**WHAT THE EXERCISE ASKS**
Without changing a thing, reproduce the entire listing and leave out its pictures.
[[ SOURCE DATA, beginning ]]
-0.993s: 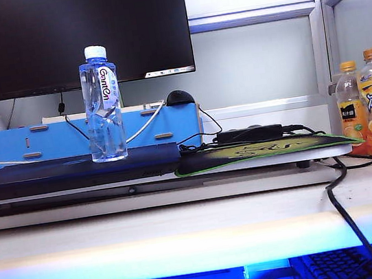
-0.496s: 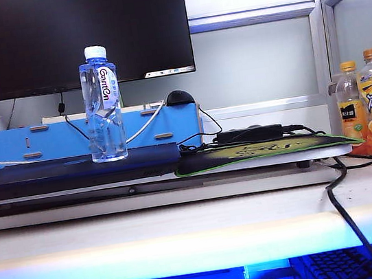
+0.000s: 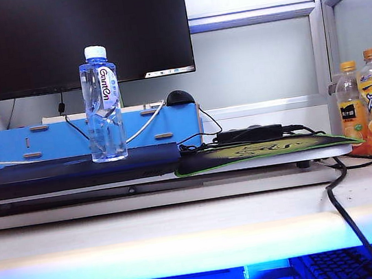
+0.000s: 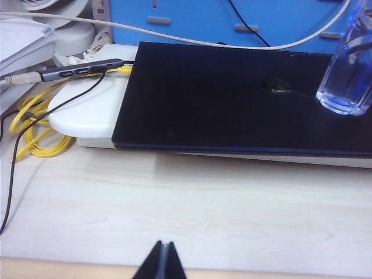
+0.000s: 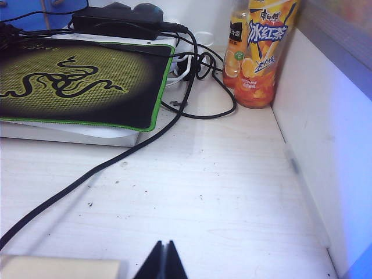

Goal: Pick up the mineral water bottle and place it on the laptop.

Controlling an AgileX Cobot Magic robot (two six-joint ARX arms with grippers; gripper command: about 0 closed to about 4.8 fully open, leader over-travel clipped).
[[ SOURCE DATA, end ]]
**COMPLETED TASK**
-0.993s: 
-0.496s: 
+0.000s: 
+0.000s: 
+0.000s: 

Goal: Pick up the mineral water bottle and place it on the laptop.

Controlling an AgileX Cobot Magic robot (two six-joint ARX arms with grippers; gripper command: about 0 closed to about 4.8 fully open, leader over-travel clipped).

The output contains the complete answer to the exercise.